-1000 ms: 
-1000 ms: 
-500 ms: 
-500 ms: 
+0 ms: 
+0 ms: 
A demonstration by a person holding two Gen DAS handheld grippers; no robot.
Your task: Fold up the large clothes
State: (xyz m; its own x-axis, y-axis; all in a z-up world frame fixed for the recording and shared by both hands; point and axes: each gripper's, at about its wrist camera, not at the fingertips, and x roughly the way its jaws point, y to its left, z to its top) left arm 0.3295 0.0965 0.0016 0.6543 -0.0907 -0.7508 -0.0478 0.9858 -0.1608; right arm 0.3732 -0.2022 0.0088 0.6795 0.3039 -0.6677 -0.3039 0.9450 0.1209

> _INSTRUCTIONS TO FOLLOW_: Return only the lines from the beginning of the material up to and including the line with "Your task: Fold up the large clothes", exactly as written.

> _ANSWER SECTION_:
-1000 ms: 
-1000 ms: 
-500 ms: 
-500 ms: 
+0 ms: 
+0 ms: 
A demonstration by a person holding two Gen DAS handheld grippers; no robot.
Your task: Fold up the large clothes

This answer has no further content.